··· MATERIAL PROVIDED ···

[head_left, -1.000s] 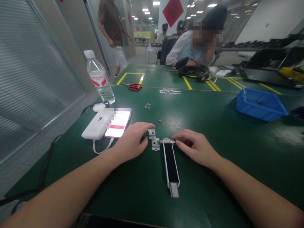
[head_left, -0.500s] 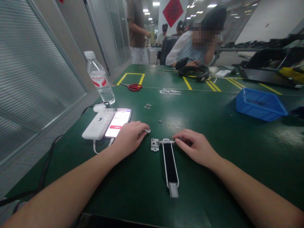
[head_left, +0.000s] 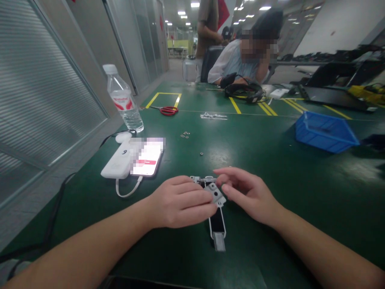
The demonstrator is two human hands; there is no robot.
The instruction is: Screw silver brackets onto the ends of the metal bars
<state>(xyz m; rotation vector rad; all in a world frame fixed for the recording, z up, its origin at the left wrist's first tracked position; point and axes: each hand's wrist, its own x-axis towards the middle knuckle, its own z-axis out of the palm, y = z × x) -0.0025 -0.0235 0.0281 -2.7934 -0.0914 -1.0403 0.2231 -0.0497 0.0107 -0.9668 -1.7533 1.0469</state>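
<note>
Green surface (head_left: 264, 237) has a white power bank (head_left: 116, 163) and a phone (head_left: 147, 158) on the left. The left hand (head_left: 180, 202) curls its fingers over a metal hinge (head_left: 215, 192), which lies on a black bar (head_left: 217, 224). The right hand (head_left: 248, 194) has its fingers a bit open, just beside the hinge. A blue basket (head_left: 326, 134) sits far right.

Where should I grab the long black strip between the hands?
Best grab the bare metal end of the long black strip, coming from the side nearest you. That end pokes out toward you, lying flat on the green table with nothing on it, while the other end sits under the metal hinge plate between the left hand and right hand.
</note>
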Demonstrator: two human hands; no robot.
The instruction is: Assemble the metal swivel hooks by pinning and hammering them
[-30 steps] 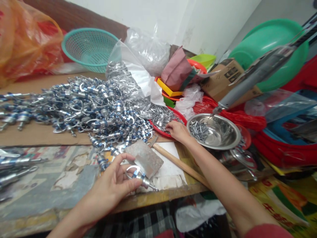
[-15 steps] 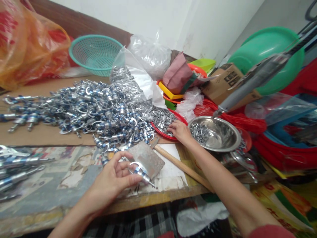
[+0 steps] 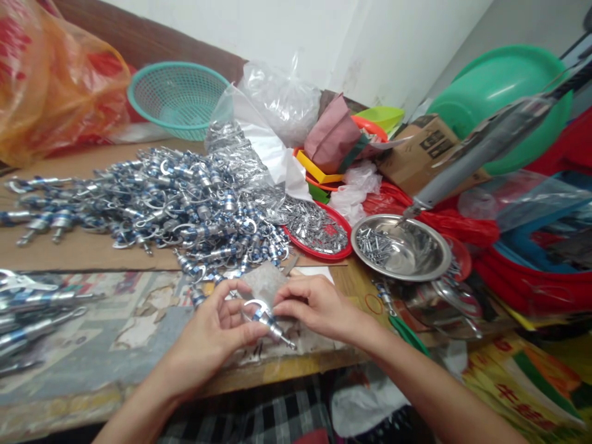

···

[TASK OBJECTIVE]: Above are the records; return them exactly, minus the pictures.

[OUTPUT OF THE EXERCISE]:
[head_left, -1.000s] 
[head_left, -0.500s] 
[head_left, +0.000s] 
The demonstrator is two human hands; there is no robot.
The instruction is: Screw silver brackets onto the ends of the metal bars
<state>(xyz m; rotation vector rad; all in a world frame fixed for the recording, z up, its origin at the left wrist's first tracked position; point and axes: each hand's wrist, its own x-axis towards the middle knuckle, its own z-axis out of the palm, y = z × x) -0.0025 -0.0235 0.0281 -2.7934 -0.0914 -1.0403 0.2231 -0.0497 0.0107 -0.9668 -1.7533 1.0469</state>
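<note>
Green surface (head_left: 264, 237) has a white power bank (head_left: 116, 163) and a phone (head_left: 147, 158) on the left. The left hand (head_left: 180, 202) curls its fingers over a metal hinge (head_left: 215, 192), which lies on a black bar (head_left: 217, 224). The right hand (head_left: 248, 194) has its fingers a bit open, just beside the hinge. A blue basket (head_left: 326, 134) sits far right.

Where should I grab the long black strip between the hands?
Best grab the bare metal end of the long black strip, coming from the side nearest you. That end pokes out toward you, lying flat on the green table with nothing on it, while the other end sits under the metal hinge plate between the left hand and right hand.
</note>
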Demonstrator: two human hands; no robot.
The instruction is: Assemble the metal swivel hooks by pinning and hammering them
[-30 steps] 
[-15 steps] 
[+0 steps] 

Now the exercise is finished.